Related: Why did SpaceX’s inaugural Starship launch cause so much damage to the platform?
Musk’s announcement of the headquarters comes less than a week after his company’s entire fleet of Falcon 9 rockets was grounded after launching a set of 20 Starlink broadband satellites — also a SpaceX business. SpaceX, which frequently posts eye-catching rocket updates on social media, quickly followed up the bad news with new footage of Starship undergoing a static fire to prepare for a future launch.
The second stage of the Falcon 9 rocket failed while delivering Starlinks, which will fall back to Earth. SpaceX says it has made progress in investigating the cause of the incident. The company also asked the Federal Aviation Administration (FAA) on Monday (July 15) to allow launches to continue while a mandatory investigation into the incident continues, according to Spaceflight Now.
There are two high-profile Falcon 9 launches coming up in the coming weeks that SpaceX likely wants to stick to their schedule: the July 31 Polaris Dawn private commercial mission funded by billionaire Jared Isaacman; and a mid-August astronaut launch to the International Space Station for NASA, known as Crew-9.
The Falcon 9 rocket brings SpaceX lucrative contracts with NASA and the military because it is one of the most reliable (and frequently launched) rocket lines in history. Different variants of the rocket are capable of launching humans and satellites. SpaceX’s figures suggest that the Falcon 9 has successfully launched 364 times in 14 years, with only two failures.
Related: Rare SpaceX Rocket Failure Shows Exactly Why NASA Wants 2 Commercial Options to Fly Astronauts to the ISS
Elon Musk’s October 2022 acquisition of what was then Twitter has thrust the billionaire businessman into a realm of political influence that is often said to shape far-right discourse. In fact, Musk cited the extremist, anti-LGBTQ+ account “Libs of TikTok” among his many posts Tuesday about the California law.

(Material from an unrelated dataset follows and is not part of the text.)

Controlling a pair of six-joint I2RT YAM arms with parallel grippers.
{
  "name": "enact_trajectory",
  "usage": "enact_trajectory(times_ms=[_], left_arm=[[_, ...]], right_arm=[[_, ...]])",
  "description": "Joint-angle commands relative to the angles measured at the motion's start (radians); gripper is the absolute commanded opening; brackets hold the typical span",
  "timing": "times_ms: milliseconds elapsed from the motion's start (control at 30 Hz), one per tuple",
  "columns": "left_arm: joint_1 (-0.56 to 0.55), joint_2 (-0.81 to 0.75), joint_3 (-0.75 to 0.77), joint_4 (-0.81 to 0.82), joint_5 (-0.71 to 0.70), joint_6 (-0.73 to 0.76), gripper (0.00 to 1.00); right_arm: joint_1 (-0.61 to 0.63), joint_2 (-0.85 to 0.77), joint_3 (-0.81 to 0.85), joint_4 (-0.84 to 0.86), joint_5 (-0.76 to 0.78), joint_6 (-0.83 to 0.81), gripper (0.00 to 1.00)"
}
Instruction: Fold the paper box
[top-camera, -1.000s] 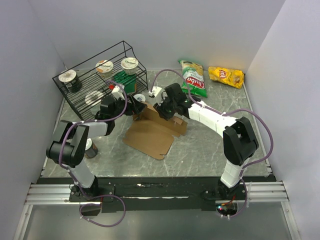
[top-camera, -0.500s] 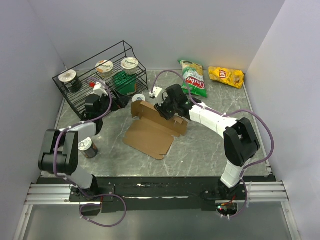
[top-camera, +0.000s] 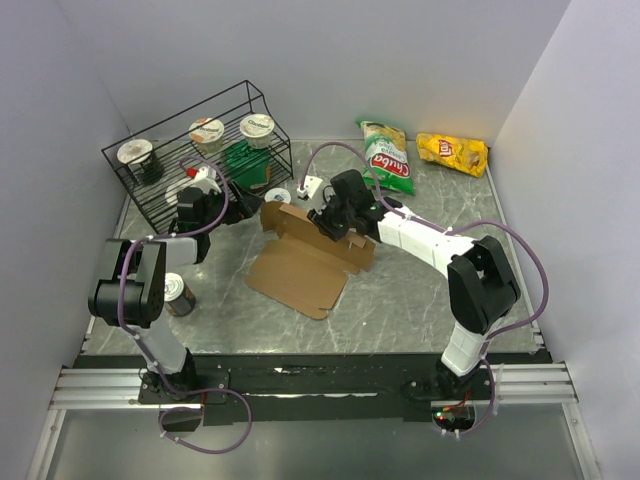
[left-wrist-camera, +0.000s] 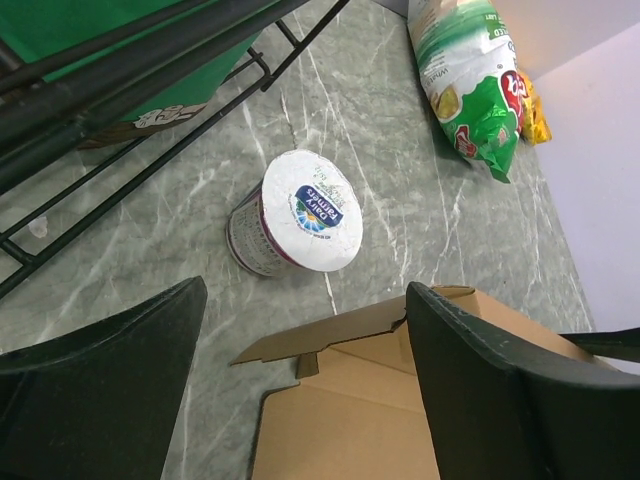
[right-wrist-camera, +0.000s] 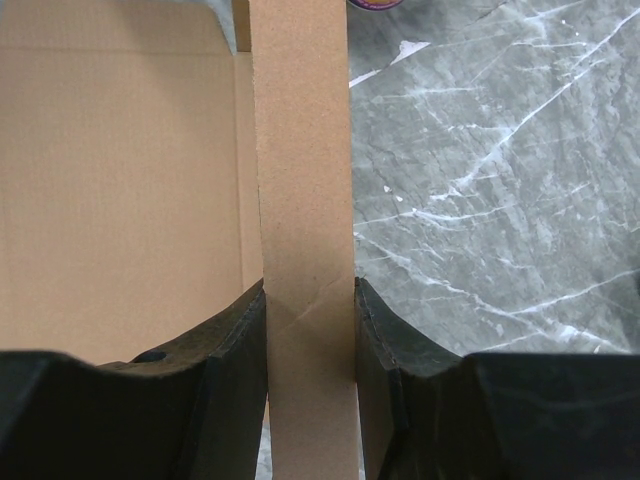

In addition to funding Trump’s presidential campaign, Musk’s influence – particularly with Starlink – also extends to international relations. According to the Guardian, a best-selling 2023 biography by Walter Isaacson recounts an incident in which Musk allegedly ordered his SpaceX engineers to disable Starlink services intended to support a Ukrainian drone attack on the Russians.
Related:Russia’s war against Ukraine has caused lasting damage to international spaceflight cooperation
The offensive came during the long war in Ukraine, which Russia started and drew international condemnation in 2022. NASA is among several space agencies that have withdrawn from Russian collaborations since the start of the war, outside of the ISS.
Musk’s actions in Ukraine reportedly included speaking directly with one of the country’s deputy prime ministers about the drone strike, almost like a private diplomat. Democrats in Congress said in March that they would investigate the Starlink drone incident and Musk’s influence, the Guardian wrote in a separate report.